Exercise description: Would you return the full listing exactly, with nothing altered?

Information provided:
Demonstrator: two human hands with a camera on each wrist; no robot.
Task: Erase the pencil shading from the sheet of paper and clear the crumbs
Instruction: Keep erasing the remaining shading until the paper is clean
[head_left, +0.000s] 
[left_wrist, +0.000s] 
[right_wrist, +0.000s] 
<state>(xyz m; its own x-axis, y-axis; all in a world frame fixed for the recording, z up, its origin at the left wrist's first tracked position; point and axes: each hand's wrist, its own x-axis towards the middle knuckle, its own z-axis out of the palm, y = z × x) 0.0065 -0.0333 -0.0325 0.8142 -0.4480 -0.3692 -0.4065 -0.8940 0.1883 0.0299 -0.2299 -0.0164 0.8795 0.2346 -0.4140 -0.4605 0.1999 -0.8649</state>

Result:
Demonstrator: two human hands with a camera on each wrist; no robot.
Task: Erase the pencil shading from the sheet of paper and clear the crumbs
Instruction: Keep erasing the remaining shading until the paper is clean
[head_left, +0.000s] 
[left_wrist, +0.000s] 
[right_wrist, +0.000s] 
<state>(xyz m; its own x-axis, y-axis; all in a world frame fixed for the recording, z up, its origin at the left wrist's first tracked position; point and axes: each hand's wrist, its own x-axis towards the middle knuckle, its own z-axis out of the palm, y = z × x) 0.0065 -0.0333 -0.0325 0.8142 -0.4480 -0.3692 -0.4065 -0.8940 0.1883 0.0299 -0.2299 -0.0164 0.8795 0.2346 -0.4140 -0.4605 0.1999 -0.8649</state>

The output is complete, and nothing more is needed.